→ Instructions to follow
When you reach the line containing "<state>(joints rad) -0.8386", repeat it and every line after it exactly, stopping only at the end of the listing.

* * * * *

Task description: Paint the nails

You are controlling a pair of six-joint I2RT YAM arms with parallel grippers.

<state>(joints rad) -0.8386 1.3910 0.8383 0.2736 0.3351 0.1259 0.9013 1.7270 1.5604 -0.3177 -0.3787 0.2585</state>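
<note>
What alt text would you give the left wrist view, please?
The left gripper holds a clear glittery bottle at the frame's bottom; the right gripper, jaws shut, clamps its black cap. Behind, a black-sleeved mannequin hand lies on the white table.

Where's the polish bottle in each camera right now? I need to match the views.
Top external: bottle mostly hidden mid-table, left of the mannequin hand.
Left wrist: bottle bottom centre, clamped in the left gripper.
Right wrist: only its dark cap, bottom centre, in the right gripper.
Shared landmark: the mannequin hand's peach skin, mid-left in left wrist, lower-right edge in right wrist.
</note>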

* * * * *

→ Task response
<state>(joints rad) -0.8386 1.3910 0.8383 0.2736 0.3351 0.1259 0.9013 1.7270 1.5604 -0.3177 -0.3787 0.2585</state>
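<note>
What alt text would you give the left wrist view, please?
The left gripper holds a clear glittery bottle at the frame's bottom; the right gripper, jaws shut, clamps its black cap. Behind, a black-sleeved mannequin hand lies on the white table.

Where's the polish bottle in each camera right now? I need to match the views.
Top external: bottle mostly hidden mid-table, left of the mannequin hand.
Left wrist: bottle bottom centre, clamped in the left gripper.
Right wrist: only its dark cap, bottom centre, in the right gripper.
Shared landmark: the mannequin hand's peach skin, mid-left in left wrist, lower-right edge in right wrist.
</note>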

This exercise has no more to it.